Otro tanto ocurre en la obra de Ibsen, donde un médico honorable –el doctor Stockmann– defiende la verdad frente a los intereses económicos de sus conciudadanos, que prefieren que la gente se muera a quedarse sin el principal negocio del pueblo. Nada, por otra parte, que no ocurra con el COVID-19. Igual que ahora, a quien describe los hechos se le llama traidor. El interés popular, igual que la pureza de la fe, es invocado como justificación de la censura y el hostigamiento social. Sobre esta misma idea, Orwell construyó 1984, una novela donde un Estado totalitario –el Gran Hermano– rastrea cualquier pensamiento crítico de sus ciudadanos, que son vigilados permanentemente, no pueden tener relaciones sociales –los semejantes pueden ser espías o delatores– y su lavado del cerebro se impone por motivos de interés público. La sociedad se convierte así en una gigantesca secta.

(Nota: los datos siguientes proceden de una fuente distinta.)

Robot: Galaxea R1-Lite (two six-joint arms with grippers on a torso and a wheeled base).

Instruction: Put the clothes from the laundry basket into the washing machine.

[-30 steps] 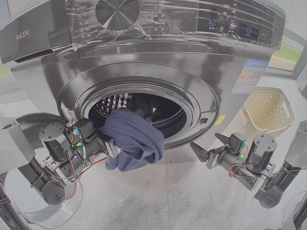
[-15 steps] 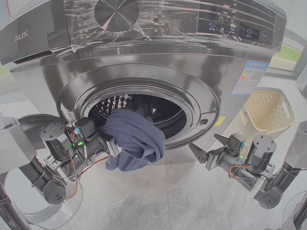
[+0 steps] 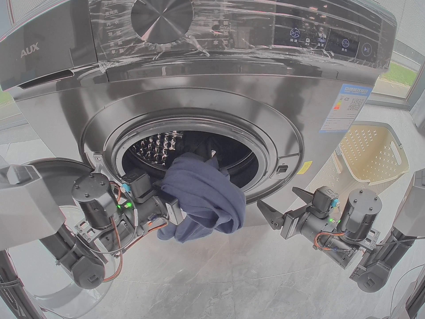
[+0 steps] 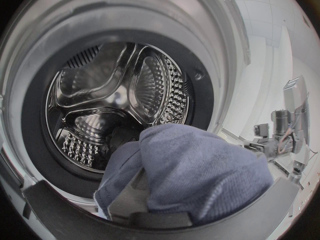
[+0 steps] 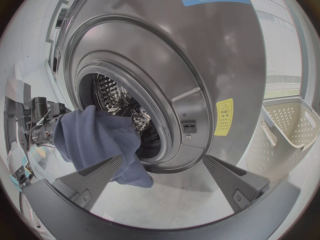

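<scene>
**A:** So where's the garment [image 3: 206, 191] at?

**B:** It's bunched in the left tool [image 3: 173, 208], which is clamped on a fold of it right at the lower lip of the washer's [image 3: 265, 107] opening. The top of the bundle pokes toward the drum [image 4: 110, 94], and the rest droops outside above the floor.

**A:** And the right tool [image 3: 285, 202]?

**B:** Jaws spread wide, nothing in them, sitting off the lower right edge of the opening. The basket [image 3: 376, 151] is beyond it, by the washer's right side.

**A:** How's that thing gonna handle?

**B:** Looks like a soft knit, light and totally floppy. It has no stiffness, so it'll sag wherever gravity wants. It's not fragile or slippery, so fabric like that should grip fine. The catch is that the loose tail could probably snag on the lip or slide back out.

**A:** Best spot to grab?

**B:** A thick bunched fold near the middle, like the robot has it, so less dangles. If the tail hangs out, the right tool could pinch the lowest fold and tuck it in.
</scene>
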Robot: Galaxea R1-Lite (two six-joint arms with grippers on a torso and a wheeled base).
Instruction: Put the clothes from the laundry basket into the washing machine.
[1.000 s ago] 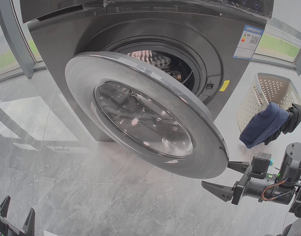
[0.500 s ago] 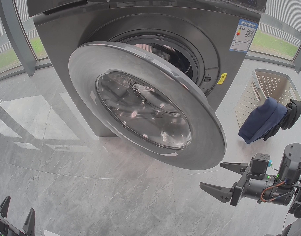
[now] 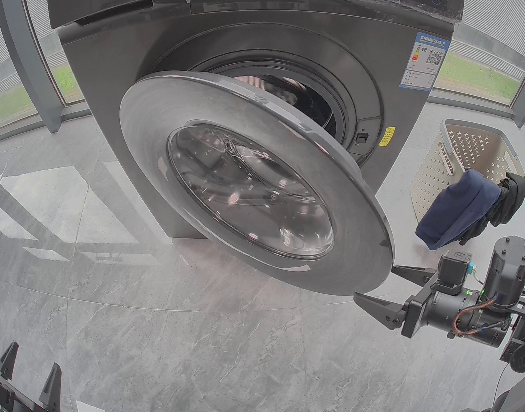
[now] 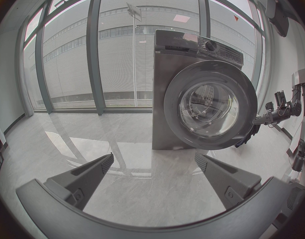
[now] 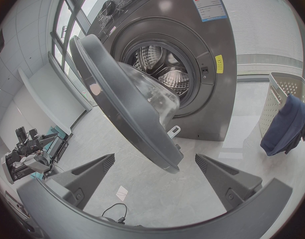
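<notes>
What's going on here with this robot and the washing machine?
The right gripper, open, is at the rim of the half-open door of the washing machine. A navy garment and a black garment hang over the laundry basket beside it; the drum looks empty. The left gripper sits open, low and away.

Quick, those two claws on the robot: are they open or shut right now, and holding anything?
Left gripper: open, holding nothing.
Right gripper: open, holding nothing.
</notes>
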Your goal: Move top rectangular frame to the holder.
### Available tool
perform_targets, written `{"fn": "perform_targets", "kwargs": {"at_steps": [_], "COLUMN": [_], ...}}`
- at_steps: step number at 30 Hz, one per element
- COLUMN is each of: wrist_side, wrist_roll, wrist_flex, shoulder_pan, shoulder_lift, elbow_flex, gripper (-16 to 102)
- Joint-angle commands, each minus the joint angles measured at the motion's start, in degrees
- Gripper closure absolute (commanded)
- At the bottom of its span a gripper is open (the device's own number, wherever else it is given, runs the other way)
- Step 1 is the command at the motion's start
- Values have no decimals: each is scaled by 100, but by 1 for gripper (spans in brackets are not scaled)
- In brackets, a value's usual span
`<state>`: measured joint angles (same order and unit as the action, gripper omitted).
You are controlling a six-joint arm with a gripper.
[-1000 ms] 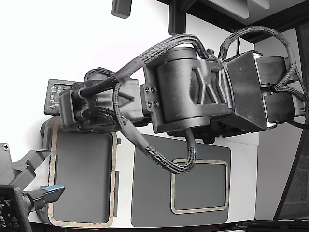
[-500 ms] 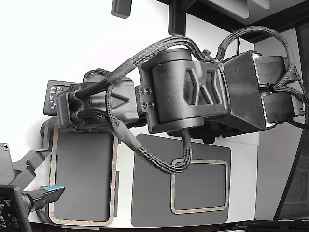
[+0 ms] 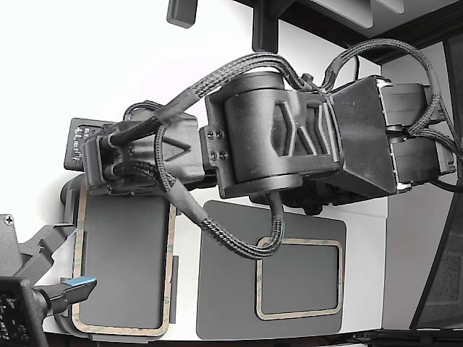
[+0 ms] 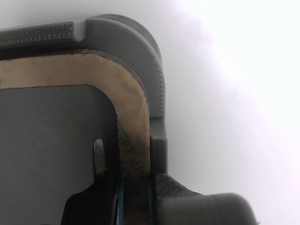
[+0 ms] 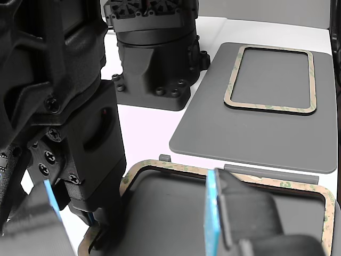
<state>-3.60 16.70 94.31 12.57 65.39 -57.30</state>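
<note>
Gripper [image 4: 135, 197] is closed on 1 long side of the thin tan-beige rounded-corner rectangular frame [image 4: 133, 105], 1 finger each side of the strip. Frame lies w/in the raised tabs of the light grey rounded-rectangular holder plate [image 4: 157, 70], apparently seated, though the far corners are hidden in the wrist view. A 2nd similar frame [image 3: 298, 244] rests on the dark grey flat mat [image 3: 224, 289], well apart. Judged step: release. Open straight, w/o side drag, then lift vertically so the fingers clear the tabs.

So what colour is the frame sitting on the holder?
Tan-beige with faint green mottling, clearest in the wrist view.
</note>
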Motion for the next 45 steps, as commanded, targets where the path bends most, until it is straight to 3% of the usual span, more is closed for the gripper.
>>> {"fn": "perform_targets", "kwargs": {"at_steps": [1, 25, 31, 34, 38, 39, 42, 45], "wrist_side": [-9, -9, 18, 26, 44, 44, 53, 79], "wrist_roll": [18, 35, -35, -70, -123, -114, -114, -123], "wrist_flex": [26, 44, 44, 44, 53, 53, 53, 53], "shoulder_pan": [-88, -53, -9, 9, 18, 18, 18, 18], "shoulder_lift": [123, 79, 62, 70, 79, 88, 88, 97], "elbow_flex": [105, 211, 281, 290, 272, 272, 308, 352], "gripper": [97, 96, 69, 62, 65, 50, -14, -14]}}
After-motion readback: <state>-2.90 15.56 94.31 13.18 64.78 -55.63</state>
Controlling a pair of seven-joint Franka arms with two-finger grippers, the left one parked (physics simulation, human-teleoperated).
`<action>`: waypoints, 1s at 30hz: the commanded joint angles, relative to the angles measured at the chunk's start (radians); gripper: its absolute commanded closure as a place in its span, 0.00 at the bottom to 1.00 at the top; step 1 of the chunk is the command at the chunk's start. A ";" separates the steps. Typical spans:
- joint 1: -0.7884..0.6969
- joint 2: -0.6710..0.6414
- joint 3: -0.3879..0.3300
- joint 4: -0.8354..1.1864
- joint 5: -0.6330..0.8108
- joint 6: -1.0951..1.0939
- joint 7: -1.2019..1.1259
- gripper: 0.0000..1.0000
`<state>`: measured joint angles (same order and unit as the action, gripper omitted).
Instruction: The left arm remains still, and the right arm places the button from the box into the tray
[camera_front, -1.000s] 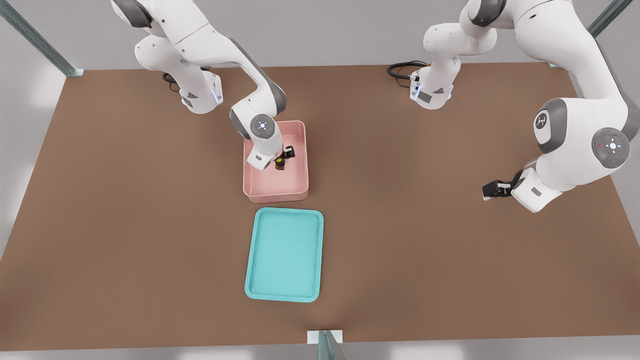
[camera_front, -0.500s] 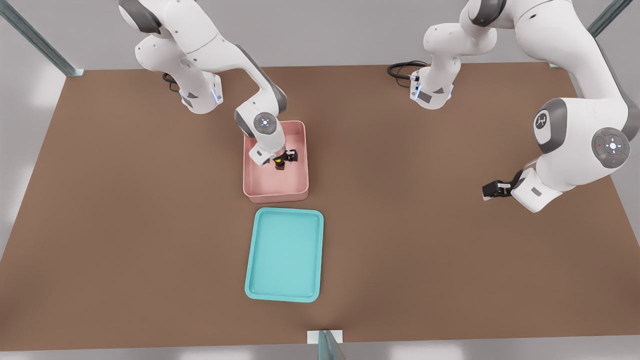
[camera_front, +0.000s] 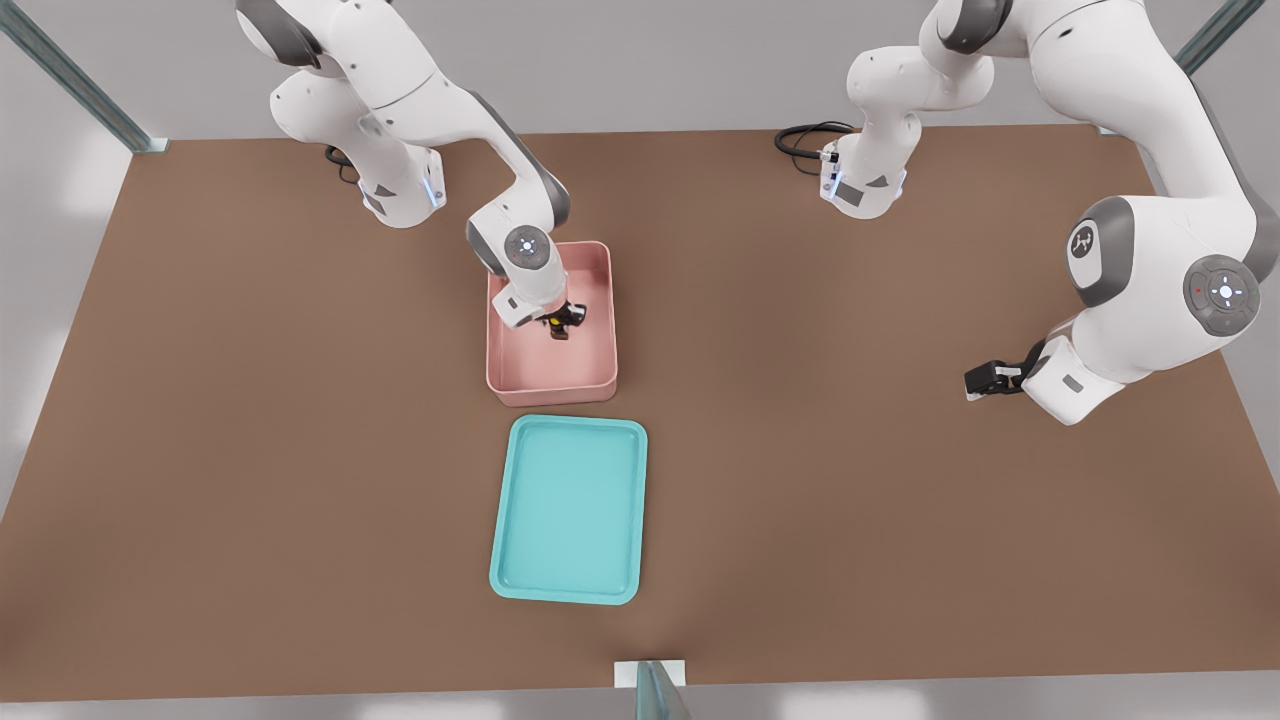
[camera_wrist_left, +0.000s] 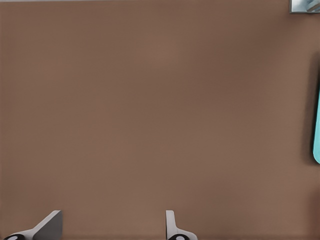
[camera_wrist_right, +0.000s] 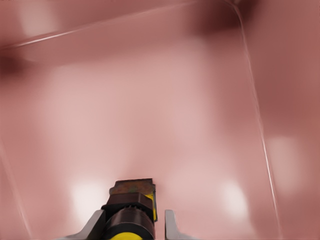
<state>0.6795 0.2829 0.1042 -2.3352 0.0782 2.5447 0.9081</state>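
Note:
The pale pink box (camera_front: 550, 392) stands mid-table, a little toward the front view's left. The right arm reaches down into it. Its gripper (camera_front: 560, 322) sits low over the box floor, with the fingers closed in on the small button (camera_front: 558, 330). In the right wrist view the black body and yellow cap of the button (camera_wrist_right: 131, 212) sit between the two grey fingertips of the gripper (camera_wrist_right: 132, 226), above the pink box floor (camera_wrist_right: 150, 115). The teal tray (camera_front: 570, 510) lies flat just in front of the box with nothing in it. A sliver of the tray (camera_wrist_left: 317, 130) shows in the left wrist view.
The brown table (camera_front: 250, 450) spreads wide around box and tray. The parked arm's black gripper (camera_front: 990, 380) hovers at the front view's right. A black cable (camera_front: 805, 138) coils at the back, and a metal post (camera_front: 655, 690) stands at the near edge.
The gripper has sunk a little deeper into the box, shifting slightly toward the front view's left. Its fingers have narrowed around the button. The tray and the box have not moved.

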 joint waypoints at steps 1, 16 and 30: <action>0.000 0.001 0.000 0.002 0.002 0.002 0.103 0.45; -0.006 -0.073 -0.006 0.039 0.011 -0.084 0.101 0.52; -0.127 -0.076 -0.017 0.373 0.006 -0.423 0.068 0.52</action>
<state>0.5644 0.1985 0.0867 -1.9848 0.0881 2.2382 0.9811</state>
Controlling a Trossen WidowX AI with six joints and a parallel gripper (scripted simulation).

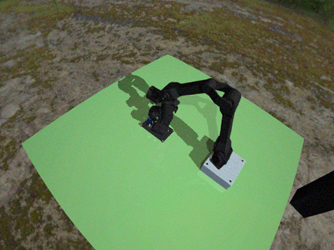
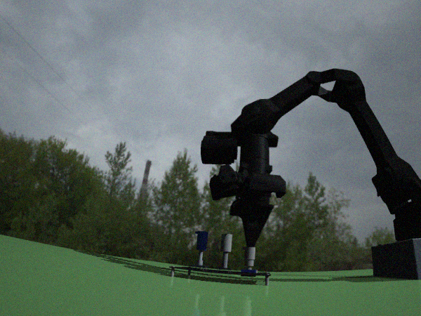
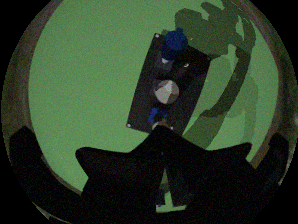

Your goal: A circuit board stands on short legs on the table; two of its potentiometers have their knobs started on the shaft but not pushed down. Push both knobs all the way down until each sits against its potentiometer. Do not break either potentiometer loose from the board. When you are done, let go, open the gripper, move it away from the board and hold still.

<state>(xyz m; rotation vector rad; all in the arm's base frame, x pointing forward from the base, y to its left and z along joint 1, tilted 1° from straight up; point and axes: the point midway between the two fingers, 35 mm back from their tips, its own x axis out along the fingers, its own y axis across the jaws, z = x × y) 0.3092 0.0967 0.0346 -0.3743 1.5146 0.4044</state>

En la distopía de Orwell, un Ministerio de la Verdad vela para que se respeten las consignas del Partido: “La guerra es paz”, “La libertad es esclavitud”, “La ignorancia es la fuerza”. Se entiende así que el lenguaje bélico sea la retórica del Gobierno para referirse al coronavirus. O que a la prohibición de salir de casa y trabajar se sume la de pensar; cualquier día Moncloa emitirá un decreto al respecto. Y que, animados por la facilidad con la que hemos entregado nuestra libertad, algunos pretendan asesinar el pensamiento crítico. Por nuestro bien, por supuesto. Al fin y al cabo, nadie es más feliz que un muerto (en vida). Ni siente, ni padece. Ni siquiera respira. Cuídense de los santos. No existen.